HABIB SY SUR LA REDDITION DES COMPTES : « LAISSONS LA JUSTICE FAIRE SON TRAVAIL »

Face à Omar Gningue, Habib Sy a défendu la démarche actuelle du gouvernement concernant la reddition des comptes des dignitaires du régime précédent. Selon lui, il s’agit aujourd’hui du « seul point de consensus du Sénégal », partagé par le pouvoir, l’opposition, la société civile et l’opinion publique.

« Personne ne peut nier les dégâts immenses qui ont été posés par le régime précédent », a-t-il martelé, minimisant la dimension politique de cette démarche. Pour le président du CA de la Senelec, les « déclinaisons sur les fraudes et malversations » présentées jusqu’à présent ne sont « pas tellement contestées » et seule la justice peut trancher définitivement.
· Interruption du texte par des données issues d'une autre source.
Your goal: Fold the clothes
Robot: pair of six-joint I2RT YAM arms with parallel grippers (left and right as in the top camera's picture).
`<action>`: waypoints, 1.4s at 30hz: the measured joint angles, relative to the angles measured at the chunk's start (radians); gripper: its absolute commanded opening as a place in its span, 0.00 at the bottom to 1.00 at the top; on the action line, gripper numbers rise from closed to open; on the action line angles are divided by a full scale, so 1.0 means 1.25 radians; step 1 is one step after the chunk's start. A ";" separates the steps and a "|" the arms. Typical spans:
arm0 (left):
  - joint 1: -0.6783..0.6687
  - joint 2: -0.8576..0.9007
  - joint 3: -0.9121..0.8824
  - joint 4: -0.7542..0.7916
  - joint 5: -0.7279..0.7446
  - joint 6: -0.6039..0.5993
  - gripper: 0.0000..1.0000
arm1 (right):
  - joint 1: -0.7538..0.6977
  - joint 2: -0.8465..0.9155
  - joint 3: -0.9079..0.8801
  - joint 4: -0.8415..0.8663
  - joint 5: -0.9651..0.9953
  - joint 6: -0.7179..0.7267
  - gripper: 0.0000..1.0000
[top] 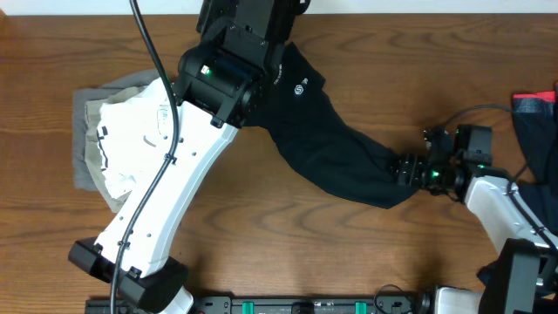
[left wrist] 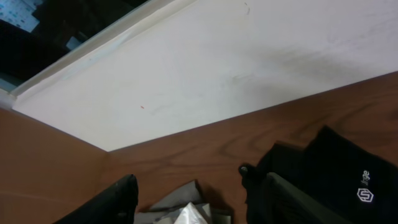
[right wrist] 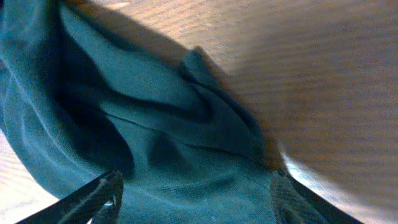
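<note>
A black garment (top: 336,139) with a small white logo lies stretched from the top centre toward the right of the wooden table. My left gripper (top: 253,30) is at the garment's upper end. In the left wrist view it (left wrist: 199,208) is open, with grey and white cloth (left wrist: 186,208) showing between the fingers and the black garment (left wrist: 348,174) against the right finger. My right gripper (top: 403,168) is at the garment's lower right end. In the right wrist view its fingers (right wrist: 199,202) are spread wide with the dark fabric (right wrist: 161,137) bunched between them.
A folded pile of grey and white clothes (top: 118,139) lies at the left of the table. A red and dark item (top: 534,103) sits at the right edge. The white wall (left wrist: 205,68) runs along the table's far edge. The left arm (top: 166,201) crosses the table's left half.
</note>
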 measured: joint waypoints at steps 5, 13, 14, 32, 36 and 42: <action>0.000 0.000 0.000 -0.014 0.000 -0.001 0.66 | 0.033 0.000 -0.033 0.064 -0.001 -0.001 0.24; 0.000 0.000 0.000 -0.034 0.000 -0.002 0.67 | 0.044 -0.008 -0.009 0.097 -0.079 0.031 0.01; 0.000 0.000 0.000 -0.034 0.000 -0.002 0.67 | 0.044 -0.015 0.007 0.096 -0.094 0.031 0.01; 0.000 0.000 0.000 -0.034 0.000 -0.002 0.68 | 0.117 -0.006 0.143 -0.009 -0.051 -0.089 0.71; 0.000 0.000 0.000 -0.037 0.000 -0.005 0.73 | 0.149 0.125 0.129 0.006 -0.012 -0.115 0.57; 0.000 0.000 0.000 -0.041 0.000 -0.006 0.74 | 0.174 0.178 0.127 0.005 -0.004 -0.136 0.01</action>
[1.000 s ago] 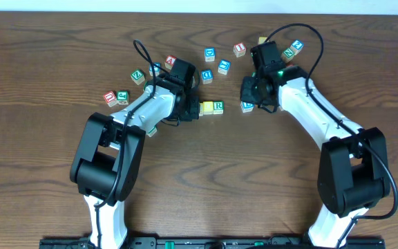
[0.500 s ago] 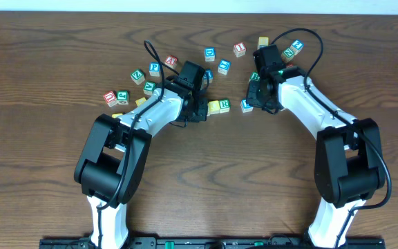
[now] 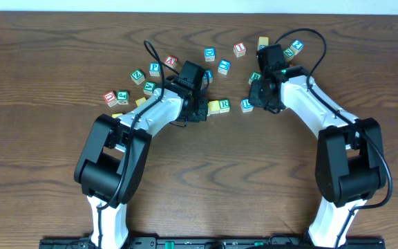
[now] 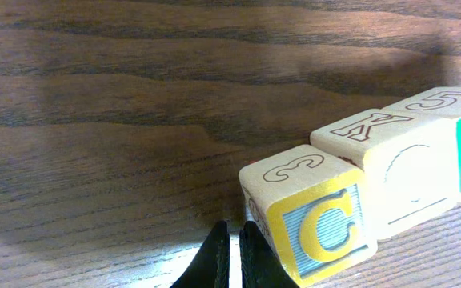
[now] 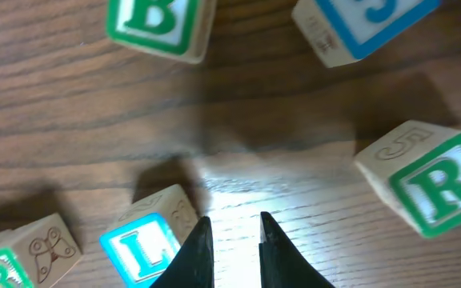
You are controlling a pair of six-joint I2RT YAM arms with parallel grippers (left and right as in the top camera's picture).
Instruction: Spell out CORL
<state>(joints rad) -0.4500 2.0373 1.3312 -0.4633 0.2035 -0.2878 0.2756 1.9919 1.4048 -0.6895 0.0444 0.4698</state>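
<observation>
Closest in on the dark wood-grain counter [image 3: 206,180], the left pincer [image 4: 232,238] is closed on nothing, with its tips right beside the small wooden cube with a yellow C on its side [image 4: 314,224]. That one starts the row. Touching it is a pale wooden cube with a faint O face [image 4: 406,172], I think, then the white-faced cube with the green R [image 3: 224,104]. The white-faced cube with the blue L [image 3: 246,105] sits a bit apart from the R, so the word isn't closed up yet. The right pincer [image 5: 230,232] is only a sliver apart and gripping nothing, with the L just beside its finger. These cubes look light, stiff and smooth, so they'll probably slide or spin if bumped on a corner. I'd pinch across two opposite flat faces, or push square on a side. Further back, loose letter cubes [image 3: 209,53] are scattered around.
</observation>
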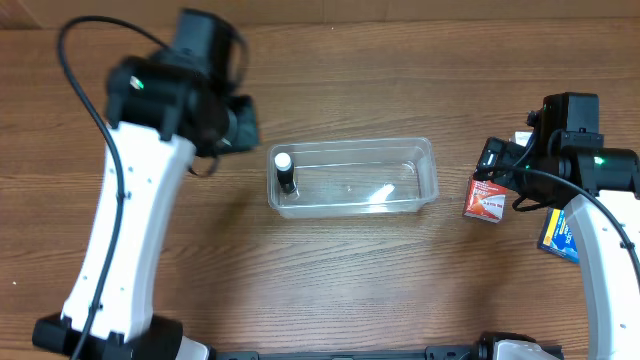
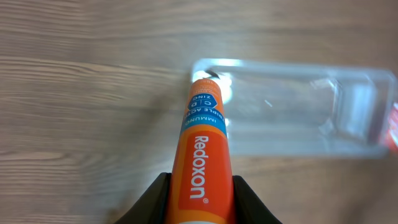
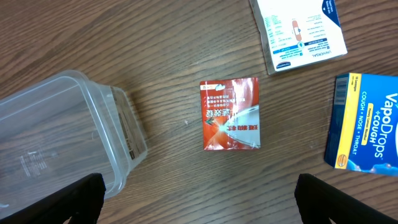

Une « révolution démocratique » contrainte par l’État de droit

Habib Sy a qualifié l’arrivée au pouvoir du PASTEF de « révolution », mais d’une « révolution démocratique, arrivée au pouvoir par les urnes ». Une distinction qu’il juge fondamentale : « Si vous arrivez au pouvoir par les urnes et que vous voulez faire une révolution, vous ne pouvez pas avoir les mêmes attitudes qu’une révolution brutale et violente », a-t-il expliqué.

Cette réalité impose, selon lui, le respect des formes, des procédures et des institutions existantes, notamment l’indépendance de la justice inscrite dans la Constitution sénégalaise.

Justice indépendante : pas de « justice des vainqueurs »

Sur la question sensible de l’indépendance judiciaire, l’allié du régime a défendu la ligne du Président Bassirou Diomaye Faye et du Premier ministre : « Ils ne s’immiscent pas dans le fonctionnement de la justice. » Il a cité en exemple la récente libération de Mansour Faye pour illustrer l’absence de « vengeance » politique.

« Le besoin de justice est légitime, mais pas de justice à deux vitesses, ou justice des vainqueurs », a-t-il insisté, rappelant que le Conseil constitutionnel a récemment rejeté une disposition de l’Assemblée nationale qui tentait de donner des injonctions à la justice.

Un contrôle populaire de la justice à envisager

Malgré sa défense de l’indépendance judiciaire, Habib Sy a soulevé une question dérangeante : « Le peuple n’a aucun pouvoir sur le pouvoir judiciaire, alors que la justice est rendue au nom du peuple. »

Il a ainsi plaidé pour la création d’un « organe plus ou moins indépendant, composé de professeurs de droit, de paysans, cultivateurs », capable de se prononcer sur le fonctionnement de la justice. Cette proposition s’inscrit, selon lui, dans les réformes judiciaires en cours, notamment la révision du code pénal et du code de procédure pénale.

Loi d’amnistie : « La loi, c’est la loi »

Concernant les appels à l’abrogation de la loi d’amnistie relative aux événements politiques de 2021-2024, Habib Sy s’est montré catégorique : « Je ne crois pas que cela soit dans l’ordre du possible. » Il a rappelé que l’Assemblée nationale a déjà pris sa décision sur cette question.

Toutefois, il a souligné que « l’aspect le plus important a été dit » : certaines infractions ne sont pas prescriptibles, et la justice pourra se prononcer sur « les infractions les plus odieuses ».